# The MNIST Classifier locally and on GCP

The aim of this tutorial is to set up a Python package for a MNIST Classifier which can be trained and deployed on Google Cloud Platform (GCP). We close this tutorial by requesting predictions from our model on GCP.

## 1) Writing a Python package containing our code

We start by creating some Python variables. By convention, we will use small names for Python variables and capital names for Shell variables.

In [None]:
import os

package_path = 'trainer'
module_name = 'task'
model_dir = 'mnist_classifier'

init_path = os.path.join(package_path,'__init__.py')  # path to the __init__.py file 
module_path = os.path.join(package_path, module_name+'.py') # path to the task.py file
model_path = os.path.join(package_path, 'model.py') # path to the model.py file

os.environ['PACKAGE_PATH'] = package_path

### Creating a Python package

A python package is a directory which contains a typically empty `__init__.py` file along with some Python files containing the actual code.
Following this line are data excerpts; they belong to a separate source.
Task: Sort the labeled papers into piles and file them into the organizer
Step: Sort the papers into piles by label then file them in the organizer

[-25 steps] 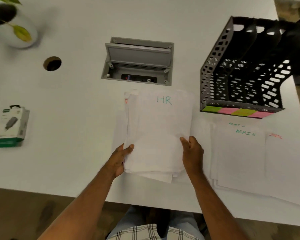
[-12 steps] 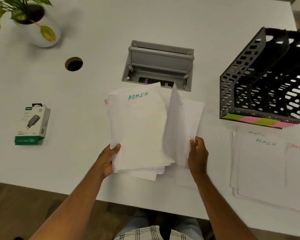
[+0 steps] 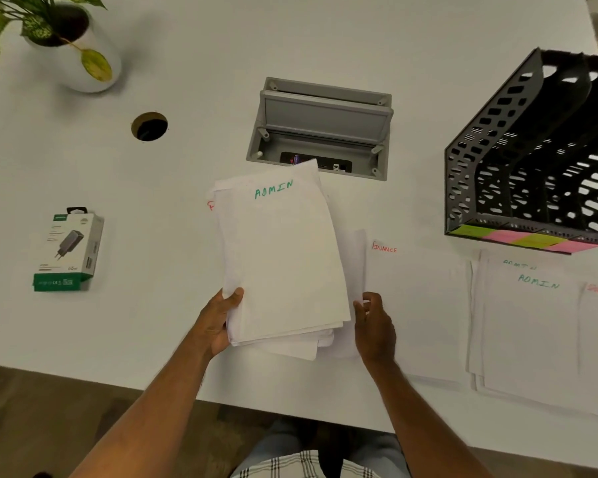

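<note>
A stack of papers (image 3: 283, 257), topped by an "ADMIN" sheet, was gripped at its lower left corner by the left hand (image 3: 218, 322) above the table (image 3: 187, 46). A single sheet (image 3: 358, 270) beside it seemed pinched by the right hand (image 3: 373, 326), though blur hid the contact. A "FINANCE" sheet (image 3: 415, 305) and an "ADMIN" pile (image 3: 529, 332) were laid flat before the organizer (image 3: 532, 160).

The bench (image 3: 325, 36) was white. The stack of papers (image 3: 283, 263) was white, its top sheet lettered in green. The organizer (image 3: 532, 160) was black with perforated walls, its front strip (image 3: 529, 240) alternating yellow-green and pink. The charger box (image 3: 68, 250) was white with a green base. The shirt (image 3: 304, 465) was plaid.
</note>
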`<action>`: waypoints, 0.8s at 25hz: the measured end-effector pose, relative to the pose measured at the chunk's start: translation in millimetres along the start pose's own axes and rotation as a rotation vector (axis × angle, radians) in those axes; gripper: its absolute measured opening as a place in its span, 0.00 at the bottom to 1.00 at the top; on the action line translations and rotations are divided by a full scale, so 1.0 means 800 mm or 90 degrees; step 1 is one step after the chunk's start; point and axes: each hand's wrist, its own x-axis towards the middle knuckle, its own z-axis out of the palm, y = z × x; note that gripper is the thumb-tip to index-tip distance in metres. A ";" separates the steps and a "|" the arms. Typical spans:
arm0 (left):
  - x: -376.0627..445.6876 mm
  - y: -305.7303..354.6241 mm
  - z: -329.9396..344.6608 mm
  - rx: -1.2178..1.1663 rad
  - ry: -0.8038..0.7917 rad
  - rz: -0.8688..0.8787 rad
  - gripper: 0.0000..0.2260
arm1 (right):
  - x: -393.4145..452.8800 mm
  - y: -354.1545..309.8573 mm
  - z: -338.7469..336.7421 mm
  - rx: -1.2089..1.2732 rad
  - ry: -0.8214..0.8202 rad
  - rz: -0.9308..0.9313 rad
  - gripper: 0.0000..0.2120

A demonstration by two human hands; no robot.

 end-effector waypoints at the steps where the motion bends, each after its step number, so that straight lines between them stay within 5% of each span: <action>1: 0.000 -0.003 0.003 0.017 -0.005 -0.001 0.15 | 0.001 -0.002 -0.003 0.005 -0.002 -0.004 0.15; 4: 0.001 -0.012 0.014 0.077 -0.003 -0.011 0.16 | 0.015 -0.005 -0.021 0.133 0.081 0.058 0.12; 7: 0.001 -0.025 0.026 0.101 -0.025 -0.028 0.16 | 0.029 -0.018 -0.043 0.370 -0.044 0.182 0.08; 9: -0.001 -0.033 0.037 0.097 -0.039 -0.037 0.16 | 0.030 -0.024 -0.052 0.289 -0.116 0.153 0.14; 20: -0.001 -0.081 0.108 0.136 -0.052 -0.058 0.20 | 0.025 0.052 -0.110 0.145 0.017 0.076 0.12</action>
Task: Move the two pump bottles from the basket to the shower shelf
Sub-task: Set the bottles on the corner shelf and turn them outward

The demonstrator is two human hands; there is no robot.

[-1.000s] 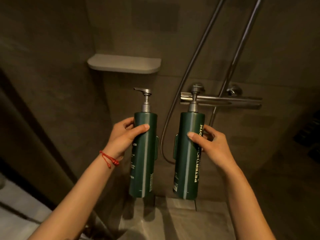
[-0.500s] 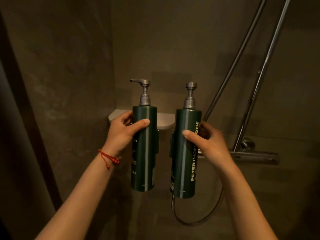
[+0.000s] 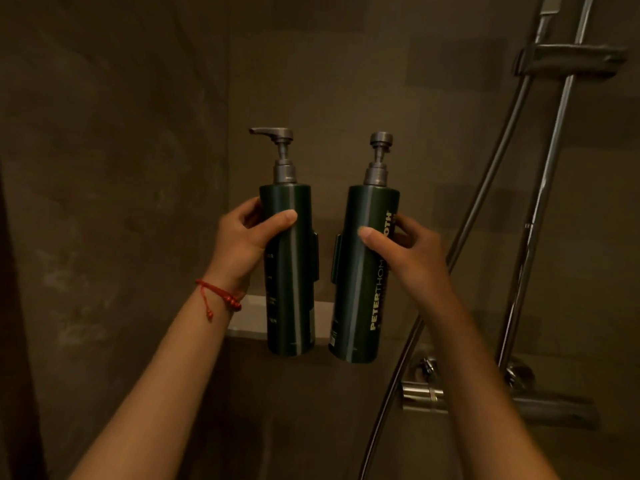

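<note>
Left grip: closed around left pump bottle, upright. Right grip: closed around right pump bottle, upright. Shower shelf: below-behind both.

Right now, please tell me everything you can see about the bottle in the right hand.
The right bottle is a tall, dark green, glossy cylinder with a grey pump top, its nozzle not visible from here. White lettering runs up its side. It is held upright in the air by the right hand, thumb in front, in front of the pale shower shelf.
</note>
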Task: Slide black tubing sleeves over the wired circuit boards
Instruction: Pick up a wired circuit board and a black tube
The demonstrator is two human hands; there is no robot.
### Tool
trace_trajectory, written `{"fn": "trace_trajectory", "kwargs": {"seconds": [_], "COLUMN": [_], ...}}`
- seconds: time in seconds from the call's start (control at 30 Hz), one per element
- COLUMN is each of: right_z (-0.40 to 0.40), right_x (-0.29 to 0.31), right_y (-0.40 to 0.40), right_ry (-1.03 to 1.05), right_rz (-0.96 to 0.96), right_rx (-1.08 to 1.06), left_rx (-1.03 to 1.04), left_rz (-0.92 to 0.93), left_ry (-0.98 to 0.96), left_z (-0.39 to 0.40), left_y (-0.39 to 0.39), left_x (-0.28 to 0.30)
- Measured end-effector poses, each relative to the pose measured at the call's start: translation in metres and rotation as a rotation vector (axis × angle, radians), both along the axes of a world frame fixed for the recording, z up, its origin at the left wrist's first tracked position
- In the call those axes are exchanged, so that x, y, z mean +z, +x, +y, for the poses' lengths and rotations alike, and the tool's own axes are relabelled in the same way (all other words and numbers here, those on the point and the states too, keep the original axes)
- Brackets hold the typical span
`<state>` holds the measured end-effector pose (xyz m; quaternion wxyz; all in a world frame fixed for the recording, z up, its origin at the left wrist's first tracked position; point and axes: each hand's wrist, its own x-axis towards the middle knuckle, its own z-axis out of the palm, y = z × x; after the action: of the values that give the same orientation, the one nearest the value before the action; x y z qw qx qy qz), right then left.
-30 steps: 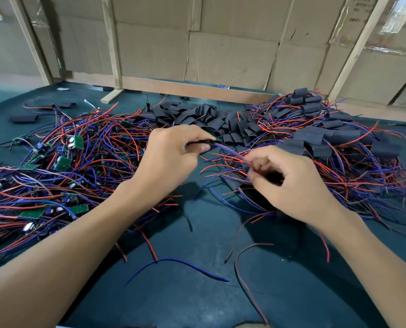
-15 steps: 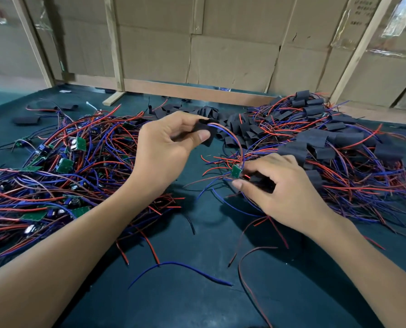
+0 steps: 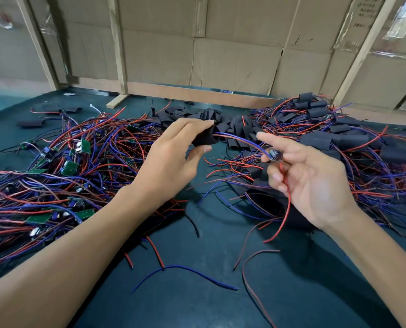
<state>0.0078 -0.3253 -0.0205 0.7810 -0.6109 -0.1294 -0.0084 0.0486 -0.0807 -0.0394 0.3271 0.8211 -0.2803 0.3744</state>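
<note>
Head view, looking down on a dark green table (image 3: 197,304). Left hand (image 3: 173,162) raised over the middle, fingers and thumb pinched on a black tubing sleeve (image 3: 203,138), with blue wires (image 3: 242,140) running out of the sleeve's right end. Right hand (image 3: 315,181) palm-up just beside, thumb and middle fingers lightly closed on a small circuit board (image 3: 273,154) at the far end of those blue wires, index finger pointing out straight, other fingers loosely curled. A red wire (image 3: 286,209) trailing down from the same board across the palm. To the left, a heap of bare green boards (image 3: 69,166) tangled in red and blue wire. Behind the hands, a pile of loose black sleeves (image 3: 235,129). To the right, a heap of sleeved boards (image 3: 353,140). Cardboard wall (image 3: 232,55) at the back.
</note>
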Motion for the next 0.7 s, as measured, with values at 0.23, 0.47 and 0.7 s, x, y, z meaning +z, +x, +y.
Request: {"fn": "trace_trajectory", "kwargs": {"seconds": [0.23, 0.47, 0.7], "right_z": [0.014, 0.018, 0.019], "right_x": [-0.001, -0.007, -0.007], "right_y": [-0.006, -0.01, -0.014], "right_ry": [0.009, -0.159, -0.389], "right_rz": [-0.106, -0.126, -0.337], "right_rx": [-0.108, -0.205, -0.322], "left_rx": [-0.072, -0.178, -0.231], "left_rz": [-0.075, -0.144, -0.133], "left_ry": [0.088, 0.175, 0.222], "left_z": [-0.005, -0.018, -0.019], "left_y": [-0.003, -0.011, -0.012], "left_x": [0.0, 0.0, 0.0]}}
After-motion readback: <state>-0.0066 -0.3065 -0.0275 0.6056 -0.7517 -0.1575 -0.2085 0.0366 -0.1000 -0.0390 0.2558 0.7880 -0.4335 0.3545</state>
First, we create a directory which will become our Python package.

In [None]:
import shutil

if os.path.exists(package_path):
    print('The path already exists. Shall we delete its content? (y/n)')
    answer = input()
    if answer == 'y' or answer == 'Y':
        shutil.rmtree(package_path, ignore_errors = True)
        os.mkdir(package_path)
else:        
    os.mkdir(package_path)

We create an empty `__init__.py` file inside our package directory to define this directory as a python package.

In [None]:
%%writefile $init_path   



We create a `model.py` file containing the model code.

In [None]:
%%writefile $model_path   

import tensorflow as tf

AUTOTUNE = tf.data.experimental.AUTOTUNE

def input_fn(features, labels, shuffle = True, epochs = None, batch_size = 128):
    
    if labels is None:
        inputs = features
    else:
        inputs = (features, labels)
        
    dataset = tf.data.Dataset.from_tensor_slices(inputs).shuffle(10000).cache()
    dataset = dataset.batch(batch_size).repeat(epochs).prefetch(AUTOTUNE)
    
    return dataset


def build_model(input_shape, learning_rate):
    
    model = tf.keras.Sequential([
        tf.keras.layers.Reshape(target_shape=[28,28,1], input_shape=input_shape),
        tf.keras.layers.Conv2D(filters=8, kernel_size=(3,3), activation='relu'),
        tf.keras.layers.MaxPooling2D(pool_size=(2,2)),
        tf.keras.layers.Conv2D(filters=16, kernel_size=(3,3), activation='relu'),
        tf.keras.layers.MaxPooling2D(pool_size=(2,2)),
        tf.keras.layers.Conv2D(filters=32, kernel_size=(3,3), activation='relu'),
        tf.keras.layers.MaxPooling2D(pool_size=(2,2)),
        tf.keras.layers.Flatten(),
        tf.keras.layers.Dropout(rate=0.2),
        tf.keras.layers.Dense(units=128, activation='relu'),
        tf.keras.layers.Dense(units=10, activation='softmax')
        ])
    
    optimizer = tf.keras.optimizers.Adam(lr = learning_rate)
    loss = tf.keras.losses.SparseCategoricalCrossentropy()
    model.compile(loss = loss, optimizer = optimizer, metrics=['accuracy'])
    
    return model


We create a `task.py` file containing the code to be executed.

In [None]:
%%writefile $module_path   

import tensorflow as tf
import os
from argparse import ArgumentParser
# Importing job specific libraries
from .model import input_fn, build_model
   


def get_arguments():
    
    parser = ArgumentParser()
    
    parser.add_argument('--gpu_memory_growth',
                        type = bool, 
                        default = False,
                        help = 'whether or not gpu memory growth will be enabled')
    
    parser.add_argument( '--shuffle',
                        type = bool, 
                        default = True,
                        help = 'whether to shuffle the input samples or not')
    
    parser.add_argument('--epochs',
                        type = int,
                        default = 100,
                        help = 'the maximal number of epochs during training')
    
    parser.add_argument('--batch_size',
                        type = int,
                        default = 128,
                        help = 'how many samples should be processed during one training step')
    
    parser.add_argument('--learning_rate',
                        type = float, 
                        default = 0.01,
                        help = 'the initial learning rate of the Adam optimizer')
    
    parser.add_argument('--model_dir',
                        type = str, 
                        required = True,
                        help = 'where to store checkpoints and the exported model')
    
    parser.add_argument('--log_dir',
                        type = str,
                        required = True,
                        help = 'where to store logs needed for Tensorboard')
    
    parser.add_argument('--ckpt_dir',
                        type = str,
                        required = True,
                        help = 'where to store the checkpoints')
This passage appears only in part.